Aston Villa chief executive Christian Purslow, formerly of Liverpool and Chelsea - two of the Super League's 12 founding clubs, accused the proposals of doing away with sporting merit.
Former Football Association (FA) chairman David Bernstein said the arrogance of the English clubs is "something to behold" and continued calls for independent regulation in English football.
"These proposals do away with sporting merit," Purslow told BBC Radio Four.
"It would enable a small number of clubs to be in this competition come what may and, for millions of people in football, that goes against everything the sport means and stands for.
"The idea is that the uncertainty that comes with sport, that makes it so compelling, that we all love, is actually damaging to the business model of these huge clubs.
"So the scheme is designed to take away that uncertainty, to give predictability to their businesses so that, if they're badly managed or have a poor year, they're still in the premier tournament. Does that sound like sport or football to you? To me it sounds a grotesque concept."
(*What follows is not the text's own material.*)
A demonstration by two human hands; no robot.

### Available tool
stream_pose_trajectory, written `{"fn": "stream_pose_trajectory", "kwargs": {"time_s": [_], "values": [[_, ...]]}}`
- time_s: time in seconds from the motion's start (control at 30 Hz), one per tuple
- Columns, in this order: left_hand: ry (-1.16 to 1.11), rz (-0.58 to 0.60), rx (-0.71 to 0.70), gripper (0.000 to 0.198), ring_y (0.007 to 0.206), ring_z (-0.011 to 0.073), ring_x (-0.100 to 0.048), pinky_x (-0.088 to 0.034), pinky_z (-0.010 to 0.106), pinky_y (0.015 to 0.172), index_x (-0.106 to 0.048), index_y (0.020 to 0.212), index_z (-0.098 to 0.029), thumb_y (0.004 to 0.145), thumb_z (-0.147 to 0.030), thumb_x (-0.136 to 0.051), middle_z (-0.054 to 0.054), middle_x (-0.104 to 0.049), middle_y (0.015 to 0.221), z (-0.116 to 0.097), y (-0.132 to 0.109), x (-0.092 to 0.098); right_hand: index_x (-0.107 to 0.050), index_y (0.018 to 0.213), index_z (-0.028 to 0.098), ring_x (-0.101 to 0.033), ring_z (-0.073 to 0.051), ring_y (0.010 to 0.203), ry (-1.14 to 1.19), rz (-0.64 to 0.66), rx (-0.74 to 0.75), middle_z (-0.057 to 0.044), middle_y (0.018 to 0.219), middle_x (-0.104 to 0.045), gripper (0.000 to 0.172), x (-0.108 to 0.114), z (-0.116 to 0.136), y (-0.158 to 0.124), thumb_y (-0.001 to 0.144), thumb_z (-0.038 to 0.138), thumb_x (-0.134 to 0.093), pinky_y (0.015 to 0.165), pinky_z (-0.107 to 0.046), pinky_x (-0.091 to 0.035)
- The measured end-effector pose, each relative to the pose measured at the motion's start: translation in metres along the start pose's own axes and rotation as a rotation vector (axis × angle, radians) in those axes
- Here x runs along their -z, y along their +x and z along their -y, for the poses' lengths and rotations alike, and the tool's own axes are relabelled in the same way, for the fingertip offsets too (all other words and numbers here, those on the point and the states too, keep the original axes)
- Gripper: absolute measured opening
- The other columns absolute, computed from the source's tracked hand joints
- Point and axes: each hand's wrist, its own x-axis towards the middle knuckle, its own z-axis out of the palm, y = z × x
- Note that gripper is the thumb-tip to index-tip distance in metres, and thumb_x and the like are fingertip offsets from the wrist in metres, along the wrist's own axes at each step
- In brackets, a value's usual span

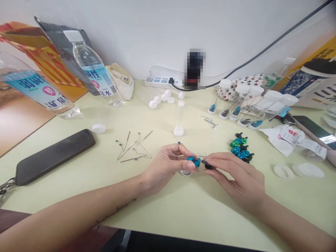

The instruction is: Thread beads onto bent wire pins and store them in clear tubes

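My left hand pinches a blue plastic piece between thumb and fingers, with a bent metal wire running back over the fingers. Close to its right, my right hand holds a small black part at its fingertips. A narrow gap shows between the blue and black pieces. Beneath the left fingertips, a white round cap is partly hidden. Several bent wires lie left of my hands. Blue, green and black parts form a pile beyond my right hand.
A phone lies at left, below two water bottles. A clear tube stands mid-table, near white caps. Several filled tubes stand at back right, by crumpled paper. A power strip sits against the wall.
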Motion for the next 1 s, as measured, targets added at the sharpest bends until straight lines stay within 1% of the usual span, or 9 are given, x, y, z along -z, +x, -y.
{"fn": "stream_pose_trajectory", "kwargs": {"time_s": [0.1, 0.17, 0.27, 0.4, 0.6, 0.73, 0.8, 0.9, 1.0], "values": [[-0.064, -0.02, 0.031, 0.02, 0.066, 0.0108, -0.065, -0.048, 0.024, 0.068, -0.063, 0.078, -0.012, 0.066, -0.014, -0.079, 0.003, -0.07, 0.081, 0.0017, 0.0014, 0.0021, -0.059, 0.1, 0.016, -0.066, -0.015, 0.082, 0.001, 0.007, -0.061, -0.007, 0.088, -0.068, 0.023, -0.0006, -0.0032, 0.0006, 0.08, 0.007, -0.066, 0.07, -0.024, -0.054], [-0.087, -0.028, 0.038, 0.02, 0.065, 0.01, -0.064, -0.048, 0.024, 0.068, -0.063, 0.078, -0.012, 0.067, -0.014, -0.079, 0.003, -0.07, 0.084, 0.0021, 0.0021, 0.0033, -0.059, 0.1, 0.016, -0.065, -0.015, 0.083, -0.003, 0.021, -0.072, -0.008, 0.09, -0.067, 0.022, -0.0012, -0.005, 0.0004, 0.081, 0.007, -0.065, 0.071, -0.025, -0.054], [-0.09, -0.01, 0.038, 0.02, 0.063, 0.0101, -0.063, -0.047, 0.024, 0.066, -0.062, 0.078, -0.012, 0.067, -0.014, -0.079, 0.003, -0.069, 0.079, 0.0023, 0.0023, 0.0037, -0.06, 0.102, 0.016, -0.065, -0.015, 0.085, -0.021, 0.048, -0.058, -0.008, 0.094, -0.066, 0.022, -0.0016, -0.0061, -0.0008, 0.082, 0.006, -0.063, 0.073, -0.026, -0.054], [-0.079, 0.006, 0.041, 0.019, 0.063, 0.0113, -0.063, -0.046, 0.024, 0.064, -0.062, 0.077, -0.012, 0.068, -0.015, -0.078, 0.003, -0.068, 0.071, 0.0026, 0.0019, 0.003, -0.058, 0.105, 0.017, -0.066, -0.016, 0.087, 0.004, 0.05, -0.062, -0.007, 0.093, -0.067, 0.024, -0.0013, -0.0051, -0.0019, 0.083, 0.008, -0.062, 0.073, -0.026, -0.055], [-0.062, 0.007, 0.055, 0.018, 0.064, 0.0114, -0.062, -0.045, 0.024, 0.065, -0.063, 0.077, -0.012, 0.069, -0.017, -0.078, 0.003, -0.067, 0.069, 0.002, 0.0017, 0.0028, -0.061, 0.106, 0.018, -0.067, -0.016, 0.081, -0.078, 0.053, -0.015, -0.008, 0.095, -0.067, 0.022, 0.0007, -0.0039, 0.0, 0.086, 0.011, -0.06, 0.071, -0.027, -0.056], [-0.049, 0.009, 0.074, 0.019, 0.064, 0.0112, -0.062, -0.046, 0.026, 0.066, -0.063, 0.078, -0.013, 0.068, -0.017, -0.079, 0.002, -0.067, 0.069, 0.0026, 0.0024, 0.0035, -0.063, 0.104, 0.014, -0.067, -0.016, 0.079, -0.14, 0.047, 0.041, -0.01, 0.093, -0.068, 0.02, 0.0012, -0.0042, 0.0008, 0.085, 0.009, -0.061, 0.069, -0.025, -0.056], [-0.044, 0.007, 0.074, 0.019, 0.063, 0.0109, -0.061, -0.045, 0.025, 0.065, -0.063, 0.078, -0.013, 0.068, -0.017, -0.079, 0.002, -0.067, 0.069, 0.0031, 0.0029, 0.0037, -0.063, 0.104, 0.013, -0.067, -0.016, 0.08, -0.149, 0.046, 0.037, -0.01, 0.092, -0.069, 0.021, 0.0011, -0.0046, 0.0003, 0.083, 0.01, -0.063, 0.072, -0.024, -0.056], [-0.043, 0.004, 0.073, 0.019, 0.062, 0.0106, -0.061, -0.044, 0.024, 0.063, -0.064, 0.077, -0.012, 0.068, -0.018, -0.079, 0.002, -0.067, 0.069, 0.0035, 0.0034, 0.0037, -0.062, 0.104, 0.016, -0.068, -0.015, 0.082, -0.144, 0.045, 0.008, -0.007, 0.092, -0.07, 0.021, 0.0011, -0.0056, -0.0011, 0.083, 0.013, -0.064, 0.075, -0.024, -0.057], [-0.044, 0.001, 0.081, 0.019, 0.062, 0.0105, -0.061, -0.045, 0.024, 0.064, -0.064, 0.078, -0.013, 0.067, -0.017, -0.079, 0.002, -0.068, 0.069, 0.0035, 0.0035, 0.0034, -0.062, 0.104, 0.017, -0.068, -0.015, 0.083, -0.155, 0.024, 0.029, -0.006, 0.094, -0.071, 0.022, 0.002, -0.0062, -0.0026, 0.084, 0.012, -0.064, 0.075, -0.025, -0.058]]}}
Bernstein told the Today programme: "There are two things at play here, one is greed and the other is desperation. Some of these clubs have incurred enormous debts, I believe certainly Barcelona and Real Madrid, and I think at least one of the English clubs. I think they are in a desperate situation.
"It is a lifeline that is going to end very badly. A closed league, without recognition of the rest of the game, is a dead league. It won’t have the life of football as we understand it.
"The arrogance of these half a dozen English clubs is something to behold.”